_Supplied records:_
━━━━━━━━━━━━━━━━━━━━━━━━━━━━━━
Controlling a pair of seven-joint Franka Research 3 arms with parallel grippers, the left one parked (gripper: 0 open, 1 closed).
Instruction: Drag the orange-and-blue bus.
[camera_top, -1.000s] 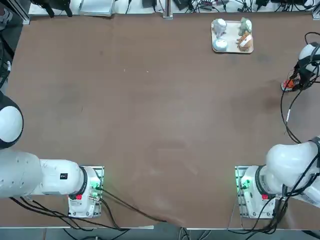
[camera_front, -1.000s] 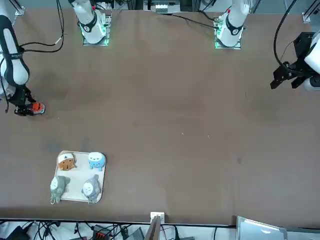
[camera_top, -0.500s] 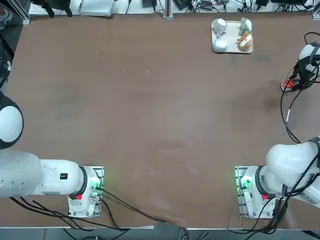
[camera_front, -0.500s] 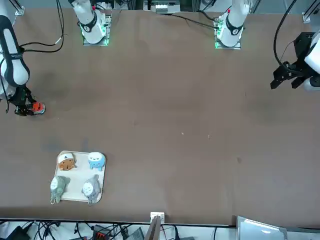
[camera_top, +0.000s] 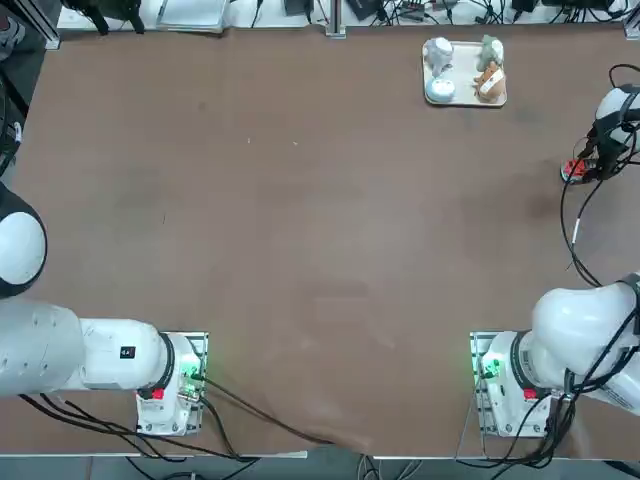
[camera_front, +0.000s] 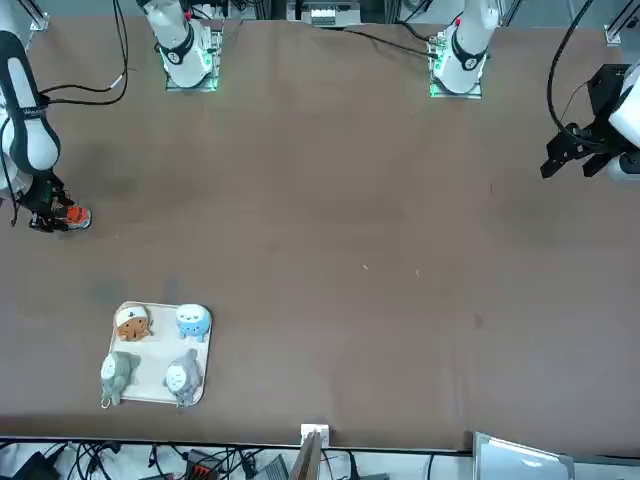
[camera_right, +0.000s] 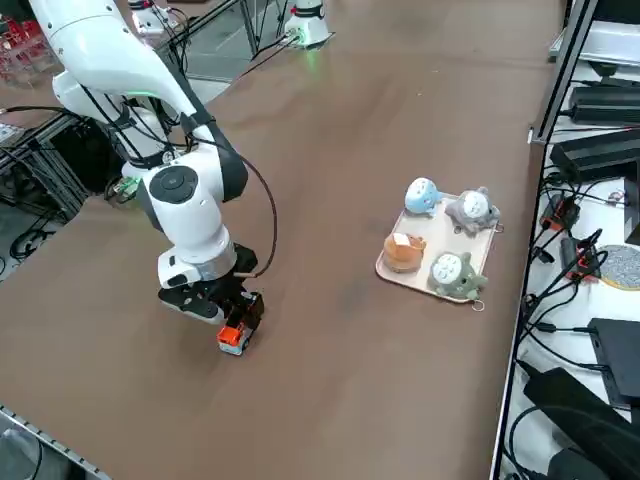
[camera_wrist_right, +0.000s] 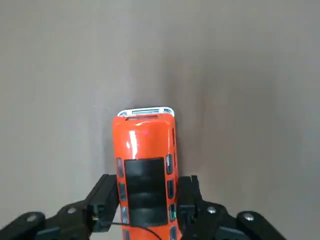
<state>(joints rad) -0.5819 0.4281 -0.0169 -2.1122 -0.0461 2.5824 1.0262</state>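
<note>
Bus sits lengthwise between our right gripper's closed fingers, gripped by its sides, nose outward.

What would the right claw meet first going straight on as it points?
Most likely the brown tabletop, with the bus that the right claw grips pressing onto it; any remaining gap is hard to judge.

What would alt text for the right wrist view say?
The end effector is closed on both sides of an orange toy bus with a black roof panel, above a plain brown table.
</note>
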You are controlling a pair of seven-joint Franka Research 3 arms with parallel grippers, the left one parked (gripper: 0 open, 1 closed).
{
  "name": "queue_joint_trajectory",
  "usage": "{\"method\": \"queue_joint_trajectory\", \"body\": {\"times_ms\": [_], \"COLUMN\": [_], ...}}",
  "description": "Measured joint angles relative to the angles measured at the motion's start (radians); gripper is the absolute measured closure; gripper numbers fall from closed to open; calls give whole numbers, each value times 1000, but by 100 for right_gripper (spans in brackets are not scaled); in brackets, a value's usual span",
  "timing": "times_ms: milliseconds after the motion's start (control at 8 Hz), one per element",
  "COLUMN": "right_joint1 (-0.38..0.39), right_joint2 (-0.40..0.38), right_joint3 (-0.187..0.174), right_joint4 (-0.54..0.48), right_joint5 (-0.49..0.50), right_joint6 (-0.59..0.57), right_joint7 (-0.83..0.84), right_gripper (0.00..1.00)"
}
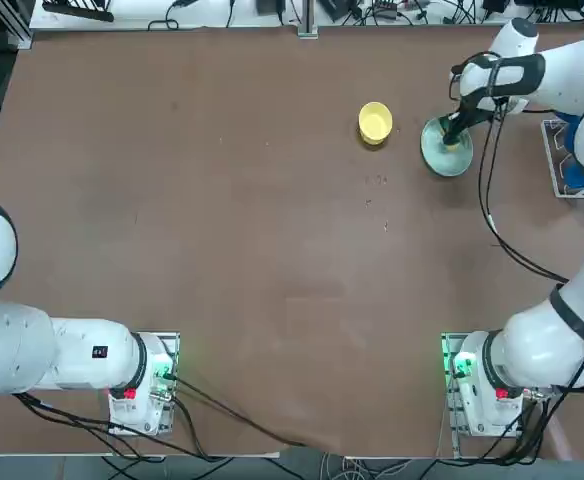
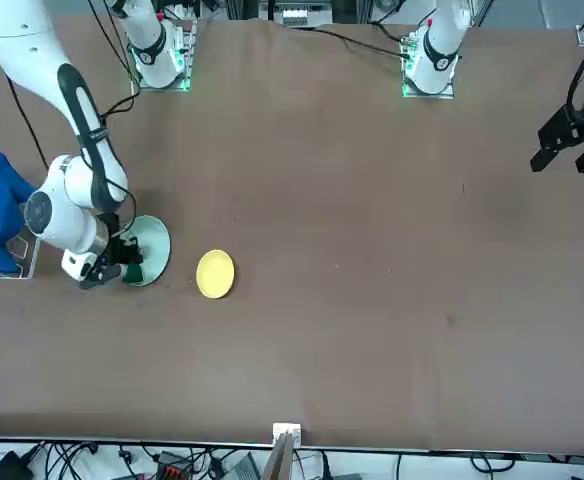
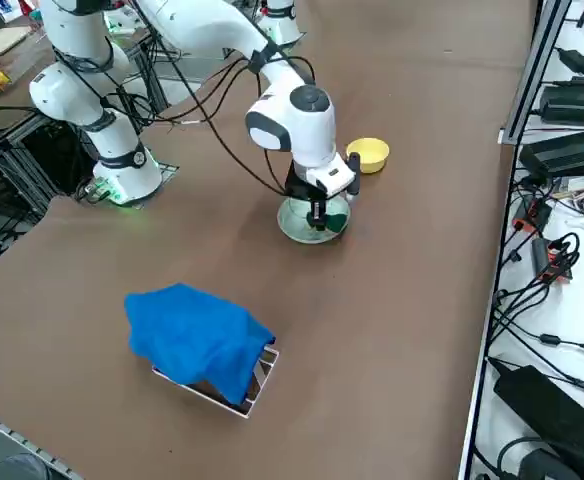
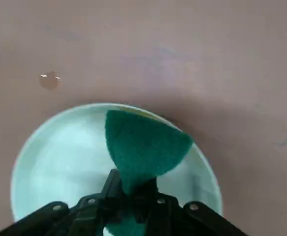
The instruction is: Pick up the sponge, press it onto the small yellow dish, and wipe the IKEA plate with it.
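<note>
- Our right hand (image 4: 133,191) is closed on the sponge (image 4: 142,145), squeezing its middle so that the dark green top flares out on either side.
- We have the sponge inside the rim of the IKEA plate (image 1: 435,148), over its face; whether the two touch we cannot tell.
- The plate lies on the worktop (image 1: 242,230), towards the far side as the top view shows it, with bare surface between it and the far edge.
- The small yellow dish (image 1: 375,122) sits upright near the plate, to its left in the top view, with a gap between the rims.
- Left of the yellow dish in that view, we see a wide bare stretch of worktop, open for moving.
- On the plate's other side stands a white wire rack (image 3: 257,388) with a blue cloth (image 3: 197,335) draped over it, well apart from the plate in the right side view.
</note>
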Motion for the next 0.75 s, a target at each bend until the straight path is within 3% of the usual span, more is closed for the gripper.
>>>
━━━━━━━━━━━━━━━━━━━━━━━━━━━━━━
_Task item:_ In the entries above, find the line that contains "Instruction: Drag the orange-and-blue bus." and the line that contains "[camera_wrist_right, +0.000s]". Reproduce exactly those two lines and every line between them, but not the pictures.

_Output of the task:_
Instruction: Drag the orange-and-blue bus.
[camera_top, -1.000s] 
[camera_front, -1.000s] 
[camera_top, -0.500s] 
[camera_front, -0.500s] 
[camera_top, +0.000s] 
[camera_front, +0.000s] 
[camera_right, +0.000s] 
[camera_wrist_right, +0.000s] 

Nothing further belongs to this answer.